Your instructions →
Extract the lines that carry the string "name" from the listing.

Given information →
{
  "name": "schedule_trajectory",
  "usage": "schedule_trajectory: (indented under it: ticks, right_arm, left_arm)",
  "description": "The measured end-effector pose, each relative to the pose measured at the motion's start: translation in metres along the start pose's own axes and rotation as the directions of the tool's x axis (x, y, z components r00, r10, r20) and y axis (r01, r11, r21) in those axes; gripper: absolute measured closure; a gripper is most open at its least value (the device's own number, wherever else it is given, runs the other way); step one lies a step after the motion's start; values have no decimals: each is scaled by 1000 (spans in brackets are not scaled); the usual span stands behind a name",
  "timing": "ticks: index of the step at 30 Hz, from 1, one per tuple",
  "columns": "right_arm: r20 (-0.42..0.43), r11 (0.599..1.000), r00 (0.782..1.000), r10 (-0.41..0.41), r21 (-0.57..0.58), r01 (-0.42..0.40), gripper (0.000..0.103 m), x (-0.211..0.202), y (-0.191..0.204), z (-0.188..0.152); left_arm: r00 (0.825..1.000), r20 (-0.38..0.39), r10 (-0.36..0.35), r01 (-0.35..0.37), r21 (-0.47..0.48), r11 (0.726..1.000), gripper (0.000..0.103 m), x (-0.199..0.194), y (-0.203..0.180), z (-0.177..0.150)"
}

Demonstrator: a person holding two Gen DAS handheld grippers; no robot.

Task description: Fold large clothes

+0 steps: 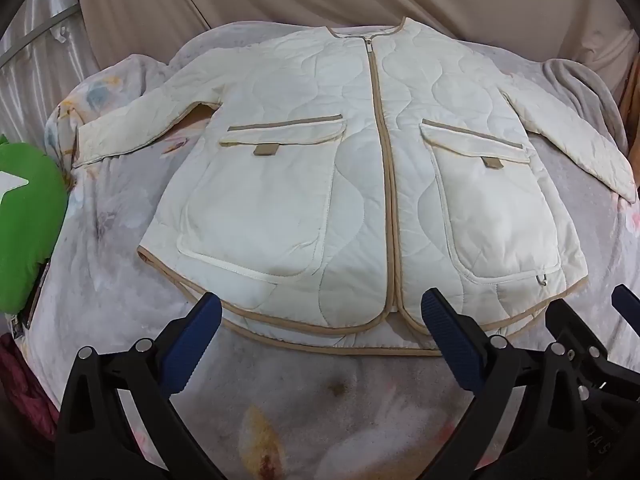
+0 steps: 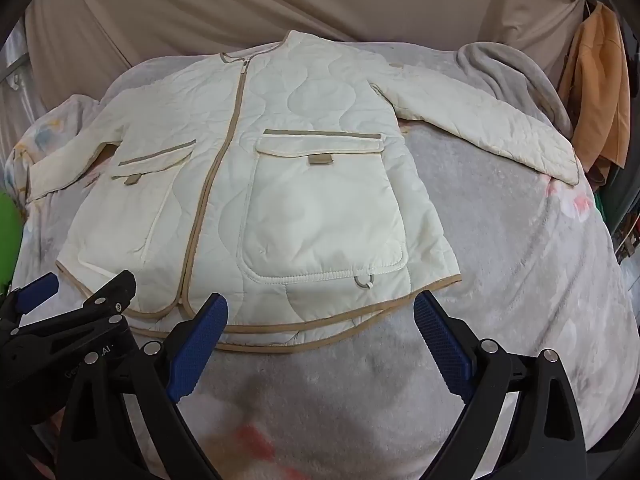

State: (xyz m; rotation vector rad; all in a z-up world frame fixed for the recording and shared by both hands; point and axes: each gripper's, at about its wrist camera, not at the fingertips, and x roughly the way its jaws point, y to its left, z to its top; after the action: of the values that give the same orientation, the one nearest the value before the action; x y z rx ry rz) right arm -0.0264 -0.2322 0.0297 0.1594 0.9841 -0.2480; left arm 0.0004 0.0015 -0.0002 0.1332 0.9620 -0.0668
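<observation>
1. Quilted cream jacket (image 1: pixel 360 168), zipped, tan-trimmed, lies face up and flat across the centre of both views, collar toward the top of the frame, hem toward the bottom, both sleeves spread outward; no fold appears made yet

2. Left sleeve (image 1: pixel 132 128) reaches toward the left edge of the left wrist view; right sleeve (image 2: pixel 488 128) runs to the right edge of the right wrist view. Judged first step: carry each sleeve inward over the chest, gripping near the cuff so the padding does not bunch

3. Hem (image 2: pixel 320 332) sits just above the fingertips at the lower frame; keep its trim edges aligned when doubling the body

4. Left gripper (image 1: pixel 320 312) and right gripper (image 2: pixel 320 312) hover at the hem, jaws spread wide, holding nothing

5. Floral fleece blanket (image 1: pixel 304 392) underlies the jacket; it is soft, so pinch jacket fabric only

6. Green cushion (image 1: pixel 28 224) at far left; orange garment (image 2: pixel 596 92) hanging at upper right
</observation>
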Motion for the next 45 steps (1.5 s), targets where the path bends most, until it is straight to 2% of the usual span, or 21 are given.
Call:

Exercise solution →
  "name": "schedule_trajectory",
  "description": "The measured end-effector pose, each relative to the pose measured at the motion's start: translation in metres along the start pose's own axes and rotation as the directions of the tool's x axis (x, y, z components r00, r10, r20) and y axis (r01, r11, r21) in those axes; gripper: absolute measured closure; a gripper is most open at its least value (the device's own number, wherever else it is given, runs the other way); step one lies a step after the motion's start; values have no decimals: each is scaled by 1000 (spans in brackets are not scaled); the usual span stands behind a name",

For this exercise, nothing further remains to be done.